What Customers at Our Laguna Beach Store Ask About This Tea

It can take the edge off, and it is most useful right at the start. The research on elderberry points consistently to one thing: timing matters. The sooner you start, the better the shot at easing how long and how rough it gets. Cold Buster leans on elderberry and echinacea, two of the herbs people have reached for the longest at the first scratch or ache, and surrounds them with warming ginger and cinnamon. It will not cut a cold short on its own, but as a warm, hydrating thing to sip through a rough day it earns its place, especially the first 24 to 48 hours when you feel one settling in. It is built as the full-body blend, the one for aches, chills and that moving-through-molasses feeling rather than one single symptom.
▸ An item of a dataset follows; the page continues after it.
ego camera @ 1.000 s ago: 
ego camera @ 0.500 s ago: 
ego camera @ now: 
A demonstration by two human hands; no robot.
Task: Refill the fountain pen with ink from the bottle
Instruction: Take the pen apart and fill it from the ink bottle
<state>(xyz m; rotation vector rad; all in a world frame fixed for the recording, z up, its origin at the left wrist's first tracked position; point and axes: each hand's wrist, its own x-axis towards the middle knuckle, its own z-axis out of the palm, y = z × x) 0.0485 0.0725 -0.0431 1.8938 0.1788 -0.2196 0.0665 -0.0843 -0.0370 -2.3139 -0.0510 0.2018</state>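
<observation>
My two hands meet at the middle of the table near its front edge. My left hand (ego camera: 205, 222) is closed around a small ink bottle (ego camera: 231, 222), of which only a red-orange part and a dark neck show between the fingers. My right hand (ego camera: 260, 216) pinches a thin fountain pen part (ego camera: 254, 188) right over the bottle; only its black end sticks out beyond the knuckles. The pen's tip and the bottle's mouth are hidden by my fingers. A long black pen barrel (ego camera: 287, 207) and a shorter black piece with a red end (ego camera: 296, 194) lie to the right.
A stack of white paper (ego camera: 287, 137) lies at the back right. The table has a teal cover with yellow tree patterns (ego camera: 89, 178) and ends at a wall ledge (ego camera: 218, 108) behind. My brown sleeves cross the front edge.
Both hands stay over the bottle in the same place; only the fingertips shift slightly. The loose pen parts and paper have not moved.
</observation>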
Start as early as you can, ideally in that first day when you feel a cold settling in. Most people find a warm cup eases how rough they feel and helps them rest, rather than acting like a fast knockout. Think of it as steady support across a few days, not a one-cup fix. The earlier you start and the more you rest alongside it, the more it tends to help.

When you are sick, a few cups a day through the worst of it is the usual way people use it. As an everyday all-season cup it is heavier than you need, and the valerian makes it better suited to evenings, so for daily sipping a lighter immune blend is a better fit. Save this one for the days you actually feel something coming on.

This is a customer favorite, so it does work for many people. The research on elderberry and echinacea is promising but mixed, and the studies are mostly small, so no straightforward shop will tell you a tea cures a cold. But warm liquids do more than people give them credit for. Heat and steam help open airways and clear nasal passages, and staying warm and hydrated is genuinely part of how your body recovers. What it reliably does is keep you warm, hydrated and comfortable, give you something good to drink when your appetite is gone, and help you rest. For a lot of people that is exactly what gets them through. If your symptoms get worse, you spike a high fever, or you have trouble breathing, that is a doctor visit, not a tea.